ASSIGNMENT:
Keeping every word and mark, copy all of the data.

DATASET EXCERPT:
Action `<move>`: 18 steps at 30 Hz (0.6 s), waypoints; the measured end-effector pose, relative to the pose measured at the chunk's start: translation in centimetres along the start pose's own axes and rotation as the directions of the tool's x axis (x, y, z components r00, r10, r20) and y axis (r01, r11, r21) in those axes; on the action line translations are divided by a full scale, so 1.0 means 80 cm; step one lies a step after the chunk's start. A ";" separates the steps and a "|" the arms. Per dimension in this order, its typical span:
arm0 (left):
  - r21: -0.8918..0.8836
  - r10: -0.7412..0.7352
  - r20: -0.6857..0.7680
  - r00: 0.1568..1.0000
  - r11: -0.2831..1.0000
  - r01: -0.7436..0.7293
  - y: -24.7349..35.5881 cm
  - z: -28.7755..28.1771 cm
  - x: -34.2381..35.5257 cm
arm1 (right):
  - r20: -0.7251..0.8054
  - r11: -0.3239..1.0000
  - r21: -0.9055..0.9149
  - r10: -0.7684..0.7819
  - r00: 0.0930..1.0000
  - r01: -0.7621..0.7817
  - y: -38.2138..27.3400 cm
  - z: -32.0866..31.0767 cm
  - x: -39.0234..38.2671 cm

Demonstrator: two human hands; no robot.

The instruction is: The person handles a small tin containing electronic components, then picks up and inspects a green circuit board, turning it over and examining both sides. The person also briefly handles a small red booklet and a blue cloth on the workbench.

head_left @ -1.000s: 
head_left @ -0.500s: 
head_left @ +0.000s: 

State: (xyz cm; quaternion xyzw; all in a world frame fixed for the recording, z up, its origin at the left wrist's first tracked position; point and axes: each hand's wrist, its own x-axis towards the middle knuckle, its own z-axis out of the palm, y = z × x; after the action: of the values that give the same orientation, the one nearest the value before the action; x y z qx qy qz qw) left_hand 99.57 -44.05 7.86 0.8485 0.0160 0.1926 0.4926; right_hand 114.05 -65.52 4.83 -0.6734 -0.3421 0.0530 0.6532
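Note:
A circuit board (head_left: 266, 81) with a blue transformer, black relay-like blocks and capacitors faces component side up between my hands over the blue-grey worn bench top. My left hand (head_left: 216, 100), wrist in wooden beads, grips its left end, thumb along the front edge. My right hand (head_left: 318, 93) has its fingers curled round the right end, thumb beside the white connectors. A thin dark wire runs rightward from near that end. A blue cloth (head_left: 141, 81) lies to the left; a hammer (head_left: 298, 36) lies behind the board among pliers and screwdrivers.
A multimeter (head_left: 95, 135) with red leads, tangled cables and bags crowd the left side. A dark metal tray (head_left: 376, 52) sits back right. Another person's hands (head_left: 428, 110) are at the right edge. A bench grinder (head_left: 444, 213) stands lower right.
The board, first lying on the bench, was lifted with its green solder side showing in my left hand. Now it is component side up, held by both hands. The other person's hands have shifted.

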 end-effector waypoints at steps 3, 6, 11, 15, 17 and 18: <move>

EXERCISE SOLUTION:
Action `<move>`: 18 steps at 30 Hz (0.6 s), waypoints; the measured end-effector pose, relative to the pose measured at the chunk's start: translation in centimetres along the start pose's own axes and rotation as the directions of the tool's x axis (x, y, z components r00, r10, r20) and y axis (r01, r11, r21) in those axes; on the action line translations are divided by a full scale, so 1.0 means 80 cm; step one lies a step after the chunk's start. A ";" separates the steps and a "|" the arms. Per dimension in this order, its typical span:
arm0 (left):
  - r21: -0.8918..0.8836
  - r10: -0.7412..0.7352
  - r20: -0.6857..0.7680
  - r00: 0.1568..1.0000
  - r11: -0.2831..1.0000
  - r01: -0.7436..0.7293
  - y: -24.7349..35.5881 cm
  - z: -28.7755..28.1771 cm
  - x: -34.2381..35.5257 cm
arm1 (right):
  - r20: -0.7251..0.8054
  - r11: -0.3239..1.0000
  - r21: -0.9055..0.9149
  - r10: -0.7684..0.7819
  - r00: 0.0930..1.0000
  - r01: -0.7621..0.7817
  - y: -38.2138..27.3400 cm
  - z: -32.0866..31.0767 cm
  - x: -39.0234..38.2671 cm

Demonstrator: two human hands; no robot.

The instruction is: The person handles a small tin containing electronic components, then picks up and inspects a green circuit board, turning it over and examining both sides. The person also briefly handles a small red booklet and a blue cloth on the workbench.

head_left @ -1.000s: 
head_left @ -0.500s: 
head_left @ +0.000s: 

State: (xyz cm; quaternion xyzw; all in a world frame fixed for the recording, z up, its origin at the left wrist's first tracked position; point and axes: each hand's wrist, its own x-axis towards the middle knuckle, its own z-axis out of the palm, y = z × x; after the action: of the values that give the same orientation, the one nearest the value before the action; x y z qx qy qz qw) left_hand 99.57 -44.05 7.86 0.8485 0.0160 0.1926 0.4926; right_hand 114.05 -65.52 4.83 -0.6734 -0.3421 0.0530 0.6532
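Note:
A circuit board (head_left: 266, 81) with a blue transformer, black relay-like blocks and capacitors faces component side up between my hands over the blue-grey worn bench top. My left hand (head_left: 216, 100), wrist in wooden beads, grips its left end, thumb along the front edge. My right hand (head_left: 318, 93) has its fingers curled round the right end, thumb beside the white connectors. A thin dark wire runs rightward from near that end. A blue cloth (head_left: 141, 81) lies to the left; a hammer (head_left: 298, 36) lies behind the board among pliers and screwdrivers.
A multimeter (head_left: 95, 135) with red leads, tangled cables and bags crowd the left side. A dark metal tray (head_left: 376, 52) sits back right. Another person's hands (head_left: 428, 110) are at the right edge. A bench grinder (head_left: 444, 213) stands lower right.
The board, first lying on the bench, was lifted with its green solder side showing in my left hand. Now it is component side up, held by both hands. The other person's hands have shifted.
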
 end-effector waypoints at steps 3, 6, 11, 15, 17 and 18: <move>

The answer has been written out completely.